Através da expressão ectópica de quatro factores de transcrição, Oct4, Klf4, Sox2 e cMyc, as células somáticas humanas pode ser convertido para um estado pluripotente, gerando assim chamadas células-tronco pluripotentes induzidas (iPSCs) 1-4. Específicas do paciente iPSCs faltam as preocupações éticas que envolvem as células-tronco embrionárias (CTEs) e seria ignorar rejeição imunológica possível. Assim, iPSCs têm atraído considerável atenção para estudos de doenças de modelagem, a triagem de compostos farmacológicos e terapias regenerativas 5.
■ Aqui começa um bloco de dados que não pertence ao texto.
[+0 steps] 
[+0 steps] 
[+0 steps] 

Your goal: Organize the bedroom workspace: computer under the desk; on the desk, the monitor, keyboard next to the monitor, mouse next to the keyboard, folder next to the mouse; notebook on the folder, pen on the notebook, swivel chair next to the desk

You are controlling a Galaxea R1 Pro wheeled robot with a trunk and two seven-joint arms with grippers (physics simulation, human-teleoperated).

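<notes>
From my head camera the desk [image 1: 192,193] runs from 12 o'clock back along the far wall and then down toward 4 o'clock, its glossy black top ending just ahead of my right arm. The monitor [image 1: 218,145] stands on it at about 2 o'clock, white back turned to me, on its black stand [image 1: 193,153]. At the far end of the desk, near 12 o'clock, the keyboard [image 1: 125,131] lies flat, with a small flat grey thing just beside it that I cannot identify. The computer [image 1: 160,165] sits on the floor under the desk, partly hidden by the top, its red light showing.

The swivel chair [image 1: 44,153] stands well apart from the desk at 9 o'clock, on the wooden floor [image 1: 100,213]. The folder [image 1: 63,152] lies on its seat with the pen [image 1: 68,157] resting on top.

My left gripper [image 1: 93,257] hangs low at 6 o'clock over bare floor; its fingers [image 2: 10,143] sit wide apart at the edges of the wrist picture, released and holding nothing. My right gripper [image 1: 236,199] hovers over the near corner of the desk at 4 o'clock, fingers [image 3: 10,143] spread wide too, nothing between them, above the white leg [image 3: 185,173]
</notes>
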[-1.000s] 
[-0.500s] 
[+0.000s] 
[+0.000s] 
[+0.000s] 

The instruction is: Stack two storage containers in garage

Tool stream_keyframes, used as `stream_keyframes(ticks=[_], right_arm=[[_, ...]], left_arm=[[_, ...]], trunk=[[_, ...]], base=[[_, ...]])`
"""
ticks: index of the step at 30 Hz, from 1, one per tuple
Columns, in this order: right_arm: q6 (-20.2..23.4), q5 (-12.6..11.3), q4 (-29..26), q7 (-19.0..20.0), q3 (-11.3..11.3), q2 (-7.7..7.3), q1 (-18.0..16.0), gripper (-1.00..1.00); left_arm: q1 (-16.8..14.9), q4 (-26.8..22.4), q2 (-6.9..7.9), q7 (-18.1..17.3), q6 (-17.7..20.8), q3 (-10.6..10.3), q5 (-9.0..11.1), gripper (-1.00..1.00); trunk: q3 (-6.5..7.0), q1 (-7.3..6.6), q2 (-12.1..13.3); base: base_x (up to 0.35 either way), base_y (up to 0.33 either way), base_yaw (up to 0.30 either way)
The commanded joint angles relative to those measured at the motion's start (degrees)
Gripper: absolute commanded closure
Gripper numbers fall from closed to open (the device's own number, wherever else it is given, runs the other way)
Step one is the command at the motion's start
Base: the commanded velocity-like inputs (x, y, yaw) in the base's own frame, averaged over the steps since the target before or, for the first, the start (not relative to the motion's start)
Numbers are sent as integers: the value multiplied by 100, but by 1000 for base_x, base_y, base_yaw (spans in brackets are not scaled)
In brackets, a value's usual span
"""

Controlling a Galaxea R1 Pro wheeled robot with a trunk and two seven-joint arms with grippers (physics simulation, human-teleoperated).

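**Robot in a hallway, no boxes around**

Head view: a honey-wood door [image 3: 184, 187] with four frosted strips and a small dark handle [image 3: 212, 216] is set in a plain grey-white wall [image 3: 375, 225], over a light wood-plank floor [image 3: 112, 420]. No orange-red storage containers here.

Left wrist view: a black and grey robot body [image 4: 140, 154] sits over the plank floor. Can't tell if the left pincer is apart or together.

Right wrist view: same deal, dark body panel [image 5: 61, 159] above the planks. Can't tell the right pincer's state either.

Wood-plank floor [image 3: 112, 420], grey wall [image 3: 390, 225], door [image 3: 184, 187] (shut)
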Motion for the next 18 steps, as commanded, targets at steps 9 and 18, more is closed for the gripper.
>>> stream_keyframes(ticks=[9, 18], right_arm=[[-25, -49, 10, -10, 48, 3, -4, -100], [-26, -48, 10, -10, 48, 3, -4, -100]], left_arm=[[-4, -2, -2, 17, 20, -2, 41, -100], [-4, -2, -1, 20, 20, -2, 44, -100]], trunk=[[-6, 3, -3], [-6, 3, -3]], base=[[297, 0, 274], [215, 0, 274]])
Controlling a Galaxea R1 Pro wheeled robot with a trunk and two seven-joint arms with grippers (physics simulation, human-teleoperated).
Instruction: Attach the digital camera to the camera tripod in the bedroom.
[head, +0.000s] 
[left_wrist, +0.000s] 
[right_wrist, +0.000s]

Nós mostramos a geração de transgene livres iPSCs humanos a partir de pacientes com doenças pulmonares diferentes, utilizando um único coletável policistrónica lentiviral Cassete Stem Cell (STEMCCA) codificando os factores Yamanaka 6. Estas linhas iPSC foram gerados a partir de fibroblastos da pele, o tipo celular mais comum utilizado para a reprogramação. Normalmente, a obtenção de fibroblastos requer uma biópsia por punção da pele seguido de expansão das célulass na cultura de algumas passagens. É importante notar que um certo número de grupos têm relatado a reprogramação de células humanas de sangue periférico em iPSCs 7-9. Num estudo, uma versão induzível Tet do vector STEMCCA foi empregue 9, o que exigia que as células do sangue a ser simultaneamente infectadas com um lentivírus constitutivamente activo que codifica a tetraciclina reversa transactivador. Em contraste com os fibroblastos, células do sangue periférico podem ser recolhidas através de procedimentos minimamente invasivos, reduzindo o desconforto e sofrimento do paciente. Um protocolo simples e eficaz para a reprogramação de células de sangue utilizando um único vetor constitutivo coletável pode acelerar a aplicação da tecnologia iPSC tornando-o acessível a uma comunidade mais ampla de pesquisa. Além disso, a reprogramação de células de sangue periférico permite a geração de iPSCs de indivíduos em que as biópsias da pele devem ser evitados (ie. Aberrante cicatriz) ou devido a condições de doença pré-existente prevenng acesso a punch.
Aqui demonstramos um protocolo para a geração de iPSCs humanos a partir de células mononucleares de sangue periférico (PBMC), utilizando um vector floxed-coletável único lentiviral que expressam constitutivamente as quatro factores. PBMCs recolhidos de fresco ou descongelado são expandidos durante 9 dias, tal como descrito em 10,11 de ácido ascórbico, meio contendo SCF, IGF-1, IL-3 e EPO antes de serem transduzidas com o lentivirus STEMCCA. As células são então plaqueadas em MEFs e ESC-como colónias podem ser visualizadas de duas semanas após a infecção. Finalmente, os clones seleccionados são expandidos e testados quanto a expressão dos marcadores de pluripotência SSEA-4, Tra-1-60 e Tra-1-81. Este protocolo é simples, robusto e altamente consistente, fornecendo uma metodologia fiável para a geração de iPSCs humanos prontamente acessível a partir de 4 ml de sangue.